This exercise calls for the listing to be set down exactly.
BEGIN
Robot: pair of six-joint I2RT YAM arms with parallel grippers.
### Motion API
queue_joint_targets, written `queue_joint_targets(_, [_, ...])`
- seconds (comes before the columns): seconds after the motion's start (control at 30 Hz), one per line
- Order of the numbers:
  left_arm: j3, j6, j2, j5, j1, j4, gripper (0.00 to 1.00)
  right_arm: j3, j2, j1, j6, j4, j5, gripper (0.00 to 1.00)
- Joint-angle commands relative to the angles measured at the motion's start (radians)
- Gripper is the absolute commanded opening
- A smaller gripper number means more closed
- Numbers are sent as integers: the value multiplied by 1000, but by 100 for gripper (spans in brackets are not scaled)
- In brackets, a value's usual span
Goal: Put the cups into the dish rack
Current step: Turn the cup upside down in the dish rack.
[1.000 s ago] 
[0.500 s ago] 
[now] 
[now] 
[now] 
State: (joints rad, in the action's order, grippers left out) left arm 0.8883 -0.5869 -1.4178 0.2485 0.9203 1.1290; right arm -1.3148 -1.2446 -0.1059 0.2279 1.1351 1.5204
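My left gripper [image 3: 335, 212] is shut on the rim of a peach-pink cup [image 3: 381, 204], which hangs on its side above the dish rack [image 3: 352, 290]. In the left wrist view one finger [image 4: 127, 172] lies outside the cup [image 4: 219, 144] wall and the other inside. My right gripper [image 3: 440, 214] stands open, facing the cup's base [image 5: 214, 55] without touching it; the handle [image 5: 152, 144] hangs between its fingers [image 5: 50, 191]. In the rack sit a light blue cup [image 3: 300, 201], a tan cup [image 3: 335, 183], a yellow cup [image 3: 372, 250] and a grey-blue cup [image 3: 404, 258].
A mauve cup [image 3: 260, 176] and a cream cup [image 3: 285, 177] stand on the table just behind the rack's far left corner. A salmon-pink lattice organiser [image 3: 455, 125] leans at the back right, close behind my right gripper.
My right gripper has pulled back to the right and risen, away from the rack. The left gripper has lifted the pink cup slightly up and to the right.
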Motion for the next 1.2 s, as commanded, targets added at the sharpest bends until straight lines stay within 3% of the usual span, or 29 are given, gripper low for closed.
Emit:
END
**RESPONSE AREA**.
Robot: pair of six-joint I2RT YAM arms with parallel grippers.
### Motion API
queue_joint_targets, written `queue_joint_targets(_, [_, ...])`
- seconds (comes before the columns): seconds after the motion's start (control at 30 Hz), one per line
- Order of the numbers:
  left_arm: j3, j6, j2, j5, j1, j4, gripper (0.00 to 1.00)
  right_arm: j3, j2, j1, j6, j4, j5, gripper (0.00 to 1.00)
- Joint-angle commands relative to the angles measured at the motion's start (radians)
- Gripper is the absolute commanded opening
- A smaller gripper number means more closed
- Numbers are sent as integers: the value multiplied by 1000, but by 100 for gripper (spans in brackets are not scaled)
- In brackets, a value's usual span
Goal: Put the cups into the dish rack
Current step: Turn the cup upside down in the dish rack.
[1.000 s ago] 
[0.500 s ago] 
[now] 
[now] 
[now] 
State: (joints rad, in the action's order, grippers left out) left arm 0.8883 -0.5869 -1.4178 0.2485 0.9203 1.1290; right arm -1.3148 -1.2446 -0.1059 0.2279 1.1351 1.5204
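My left gripper [image 3: 335, 212] is shut on the rim of a peach-pink cup [image 3: 381, 204], which hangs on its side above the dish rack [image 3: 352, 290]. In the left wrist view one finger [image 4: 127, 172] lies outside the cup [image 4: 219, 144] wall and the other inside. My right gripper [image 3: 440, 214] stands open, facing the cup's base [image 5: 214, 55] without touching it; the handle [image 5: 152, 144] hangs between its fingers [image 5: 50, 191]. In the rack sit a light blue cup [image 3: 300, 201], a tan cup [image 3: 335, 183], a yellow cup [image 3: 372, 250] and a grey-blue cup [image 3: 404, 258].
A mauve cup [image 3: 260, 176] and a cream cup [image 3: 285, 177] stand on the table just behind the rack's far left corner. A salmon-pink lattice organiser [image 3: 455, 125] leans at the back right, close behind my right gripper.
My right gripper has pulled back to the right and risen, away from the rack. The left gripper has lifted the pink cup slightly up and to the right.
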Motion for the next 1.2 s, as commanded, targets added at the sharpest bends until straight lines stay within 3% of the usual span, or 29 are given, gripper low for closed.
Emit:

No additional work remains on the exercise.